Along the way Thursday, some of the Big BAM's scheduled stops will include the Union Covered Bridge in Monroe County, the city of Paris, the Monroe County Courthouse, Mark Twain State Park, the Mark Twain Birthplace Shrine in Florida and the city of Perry, which was recently named one of Missouri's 10 prettiest small towns.

Mary Windsor of Paris, who serves on a Mark Twain Lake Chamber of Commerce committee helping to organize the Big BAM's overnight stay at the lake, said the biking event may provide some valuable tourism exposure for the region.

"We definitely hope it's an opportunity to expose some people who may not be familiar with the area to everything we have going on here," she said.

"Our main goal in all of this is to show them enough, on their short trip through, that they'll want to come back and experience all the different areas of interest that we have."

Activities being planned for Big BAM participants at Mark Twain Lake will be open to the public from midday until 11 p.m. Thursday, including a wine tasting from noon to 4 p.m. at the visitor center hosted by Cave Hollow Winery.

Starting at 3 p.m., a beer garden and food vendors will open at the South Spillway. Scheduled entertainment will feature the Matt Roberts Blues Band at 3 p.m. and the Rose Ridge Band at 6 p.m. followed by the evening's featured performers -- the Kay Brothers.

Then on Friday, Big BAM participants will travel the final 49-mile leg of their ride to Louisiana, passing through Center, Frankford and other small communities.

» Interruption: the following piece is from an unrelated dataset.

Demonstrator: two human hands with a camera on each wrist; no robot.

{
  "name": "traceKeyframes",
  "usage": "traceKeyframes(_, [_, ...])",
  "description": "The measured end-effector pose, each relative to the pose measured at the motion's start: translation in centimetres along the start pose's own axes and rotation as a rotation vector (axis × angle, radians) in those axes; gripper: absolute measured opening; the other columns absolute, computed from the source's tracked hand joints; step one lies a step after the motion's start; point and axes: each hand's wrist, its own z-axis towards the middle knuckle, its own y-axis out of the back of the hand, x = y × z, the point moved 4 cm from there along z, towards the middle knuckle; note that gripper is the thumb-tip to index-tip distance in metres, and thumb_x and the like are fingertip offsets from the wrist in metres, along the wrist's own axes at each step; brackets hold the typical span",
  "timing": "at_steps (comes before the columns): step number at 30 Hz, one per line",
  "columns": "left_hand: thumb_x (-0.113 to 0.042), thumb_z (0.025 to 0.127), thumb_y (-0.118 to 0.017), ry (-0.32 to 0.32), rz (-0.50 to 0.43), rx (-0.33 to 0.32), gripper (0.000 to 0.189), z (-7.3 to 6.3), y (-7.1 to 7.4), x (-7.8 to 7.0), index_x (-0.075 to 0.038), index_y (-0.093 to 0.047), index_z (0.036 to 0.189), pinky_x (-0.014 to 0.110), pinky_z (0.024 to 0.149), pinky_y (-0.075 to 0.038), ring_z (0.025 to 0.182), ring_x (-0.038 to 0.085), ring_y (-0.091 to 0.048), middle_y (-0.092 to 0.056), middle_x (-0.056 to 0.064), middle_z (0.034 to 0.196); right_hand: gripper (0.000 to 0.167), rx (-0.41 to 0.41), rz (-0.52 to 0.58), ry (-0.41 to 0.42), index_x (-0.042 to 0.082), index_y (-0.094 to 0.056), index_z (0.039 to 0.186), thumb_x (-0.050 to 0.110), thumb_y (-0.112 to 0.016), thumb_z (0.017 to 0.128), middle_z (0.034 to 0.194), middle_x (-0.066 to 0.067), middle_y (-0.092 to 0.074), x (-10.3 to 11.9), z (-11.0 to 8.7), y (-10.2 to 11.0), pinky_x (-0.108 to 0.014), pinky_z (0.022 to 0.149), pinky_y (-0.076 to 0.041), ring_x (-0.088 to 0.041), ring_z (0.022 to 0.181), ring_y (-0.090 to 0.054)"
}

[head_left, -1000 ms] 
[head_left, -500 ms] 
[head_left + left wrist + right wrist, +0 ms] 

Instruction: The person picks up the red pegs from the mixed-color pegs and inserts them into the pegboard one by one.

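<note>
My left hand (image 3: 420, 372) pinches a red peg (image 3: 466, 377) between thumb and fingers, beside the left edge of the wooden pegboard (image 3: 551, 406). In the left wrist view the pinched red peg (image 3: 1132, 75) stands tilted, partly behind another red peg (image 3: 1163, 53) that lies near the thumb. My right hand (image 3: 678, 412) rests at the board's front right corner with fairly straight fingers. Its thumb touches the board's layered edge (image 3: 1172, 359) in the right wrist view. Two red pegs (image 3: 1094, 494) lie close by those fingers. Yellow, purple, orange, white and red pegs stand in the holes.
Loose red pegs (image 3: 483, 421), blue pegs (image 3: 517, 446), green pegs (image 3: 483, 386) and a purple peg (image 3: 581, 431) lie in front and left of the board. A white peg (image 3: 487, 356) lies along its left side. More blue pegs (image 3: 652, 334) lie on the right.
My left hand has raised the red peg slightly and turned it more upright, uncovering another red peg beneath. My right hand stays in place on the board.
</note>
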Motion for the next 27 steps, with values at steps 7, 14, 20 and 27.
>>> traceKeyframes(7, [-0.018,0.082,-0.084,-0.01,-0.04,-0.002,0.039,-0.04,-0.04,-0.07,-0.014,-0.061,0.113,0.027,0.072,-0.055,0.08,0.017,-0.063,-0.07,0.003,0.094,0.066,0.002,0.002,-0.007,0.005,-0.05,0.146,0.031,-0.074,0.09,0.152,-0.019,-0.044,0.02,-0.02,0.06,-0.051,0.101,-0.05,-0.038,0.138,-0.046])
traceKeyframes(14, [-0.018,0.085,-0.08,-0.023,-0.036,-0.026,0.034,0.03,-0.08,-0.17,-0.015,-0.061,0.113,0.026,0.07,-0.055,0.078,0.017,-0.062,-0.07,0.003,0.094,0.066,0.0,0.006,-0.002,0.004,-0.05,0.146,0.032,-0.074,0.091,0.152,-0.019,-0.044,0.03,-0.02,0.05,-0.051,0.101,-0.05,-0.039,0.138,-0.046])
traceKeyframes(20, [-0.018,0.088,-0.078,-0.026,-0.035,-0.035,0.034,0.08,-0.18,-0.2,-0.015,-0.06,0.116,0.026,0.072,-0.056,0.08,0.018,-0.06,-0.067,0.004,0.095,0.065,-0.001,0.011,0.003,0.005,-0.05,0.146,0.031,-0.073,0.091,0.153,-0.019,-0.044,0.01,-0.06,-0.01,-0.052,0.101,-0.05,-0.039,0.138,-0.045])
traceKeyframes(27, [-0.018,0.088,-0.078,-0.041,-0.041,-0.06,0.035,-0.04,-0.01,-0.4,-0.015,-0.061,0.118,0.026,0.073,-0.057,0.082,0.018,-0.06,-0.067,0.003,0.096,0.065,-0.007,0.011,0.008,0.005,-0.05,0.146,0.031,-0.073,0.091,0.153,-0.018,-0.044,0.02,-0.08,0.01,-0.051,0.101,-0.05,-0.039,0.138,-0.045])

Louisiana officials are preparing a big reception for the riders.

"We've got a little party planned," said Darrell Hampsten, the city's director of economic development. "It's going to be fun. They'll be exhausted and ready to party, and we'll be ready to party with them."

Various activities geared for families are scheduled from 11 a.m. to 3 p.m. at Riverfront Park, including a free train ride for kids, face painting, a bounce house, a bike safety rodeo and a bicycle parade at noon with prizes.

At 3 p.m., food vendors and a beer tent will open in the park and continue until 11 p.m. A fireworks show sponsored by Stark Bros. Nursery will begin at dusk.

Throughout the day, Hampsten said, patrons in the park will cheer for Big BAM participants as they arrive at a finish line near the boat ramp.

"They start the trip by dipping their wheels in the Missouri River on the west side of the state and then they finish it by dipping their wheels in the Mississippi," he said.

Hampsten believes the Big BAM could have a positive tourism impact on Louisiana.

"We've got over 500 people from out of town who probably would have never stopped in Louisiana but will come here and see our beautiful riverfront," he said. "Hopefully they'll like us and come back."